Si l'on tient également compte des points 8, 9, 11 et 12 des motifs de votre arrêt dans l'affaire «roulements à billes» précitée, il ne fait pas de doute que ces requérantes sont directement et individuellement concernées par les règlements attaqués. Cette conclusion n'est en rien modifiée par le fait que ces règlements revêtent à l'égard des importateurs indépendants des produits concernés le caractère d'un règlement et ont en ce sens un caractère double. Tel était en effet également le cas
dans l'affaire 113/79, ainsi qu'il ressort notamment de ce que l'avocat général Warner a fait observer à ce propos dans ces conclusions (Recueil 1979, p. 1244 et 1245). Néanmoins, ce double caractère du règlement alors applicable en l'espèce n'a pas empêché la Cour de déclarer recevable le recours introduit par les exportateurs concernés. Lorsqu'un règlement a, d'une part, certains destinataires individuels (en l'espèce, particulièrement les exportateurs américains en question, dans l'affaire
des «roulements à billes», tant les producteurs japonais que leurs filiales importatrices) et, d'autre part, un groupe de destinataires qui n'est désigné que par des caractéristiques abstraites et objectives (tous les importateurs indépendants, aussi bien dans l'affaire 113/77 qu'en l'espèce), un tel caractère double est en soi évident. Dans de tels cas, le point 18 des motifs de l'arrêt de votre troisième chambre dans l'affaire Moksel (affaire 45/81, Recueil 1982, p. 1129), cité par la
Commission dans ses mémoires, n'est manifestement pas applicable d'après votre jurisprudence antérieure dans les affaires de dumping. Eu égard au règlement examiné en l'espèce, ce point des motifs a établi qu'«une disposition unique ne saurait, en effet, revêtir à la fois le caractère d'un acte de portée générale et celui d'un acte individuel». D'autres exemples de tels actes juridiques à caractère double peuvent, du reste, être aisément trouvés. Lorsque, par exemple, un droit exclusif tel que
celui visé à l'article 90, paragraphe 1, du traité CEE est accordé à une entreprise, cet octroi revêt manifestement le caractère d'une décision. Cependant, ladite décision a également par définition une portée générale en ce sens que toutes les autres entreprises doivent s'abstenir d'exercer les activités en question.

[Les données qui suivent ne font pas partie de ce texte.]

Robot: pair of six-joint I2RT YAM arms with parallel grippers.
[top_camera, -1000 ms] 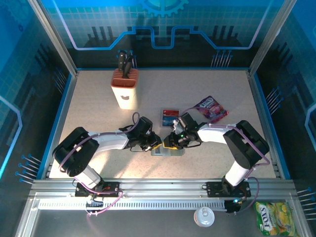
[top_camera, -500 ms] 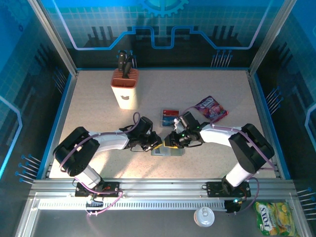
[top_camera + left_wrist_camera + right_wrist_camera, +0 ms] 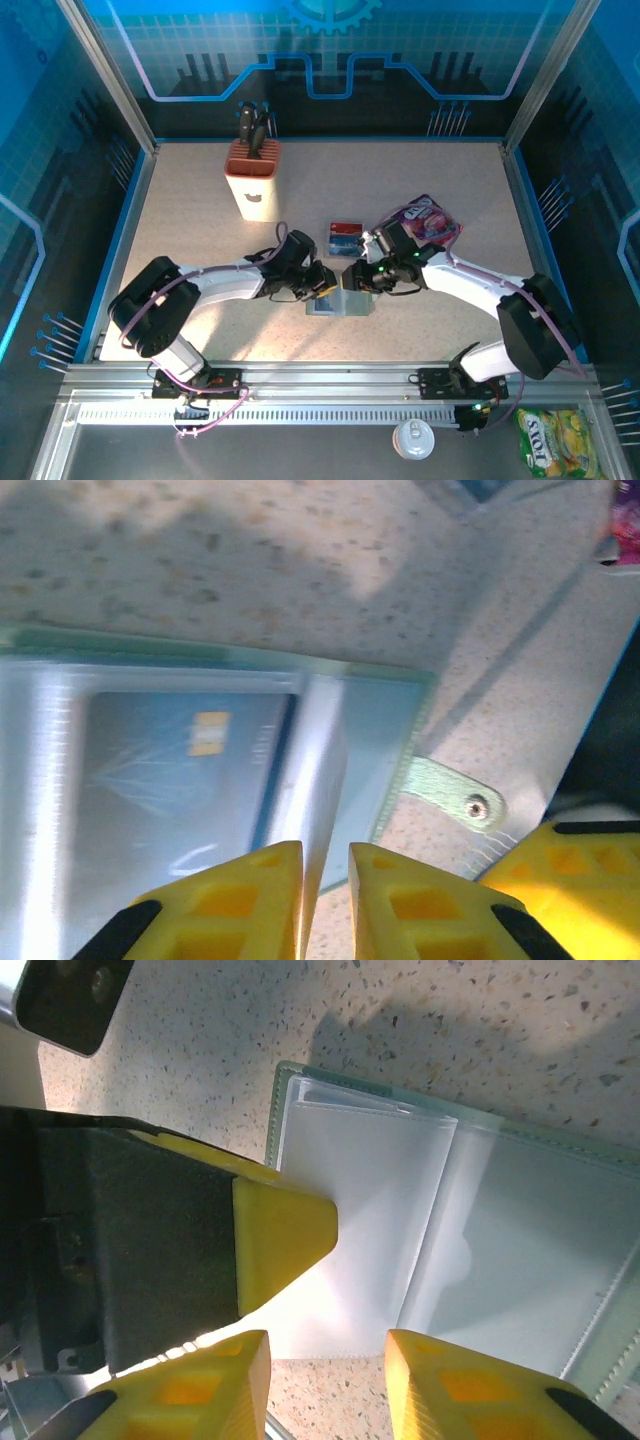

2.3. Comme nous l'avons déjà observé, la Commission souhaiterait toutefois obtenir, pour les raisons politiques qu'elle a avancées, une opinion plus générale de la Cour au sujet de la recevabilité de recours introduits par des entreprises exportatrices de pays tiers contre des mesures antidumping de la Communauté. Dans l'affaire des «roulements à billes», l'avocat Warner s'est borné à déclarer sur ce point à caractère général, à la page 1245 de ses conclusions, que les arguments présentés en
l'espèce en faveur d'une réponse positive ou négative à cette question s'équilibraient.

Sur la base du texte du règlement (CEE) no 3017/79 du Conseil et du code antidumping du GATT sur lequel il se fonde, nous estimons qu'il est entretemps devenu effectivement possible de rendre des décisions claires en la matière. Cela, même en faisant abstraction du caractère en principe individuel des pratiques de dumping au sujet desquelles nous avons déjà dit ce qui était nécessaire dans nos observations introductives.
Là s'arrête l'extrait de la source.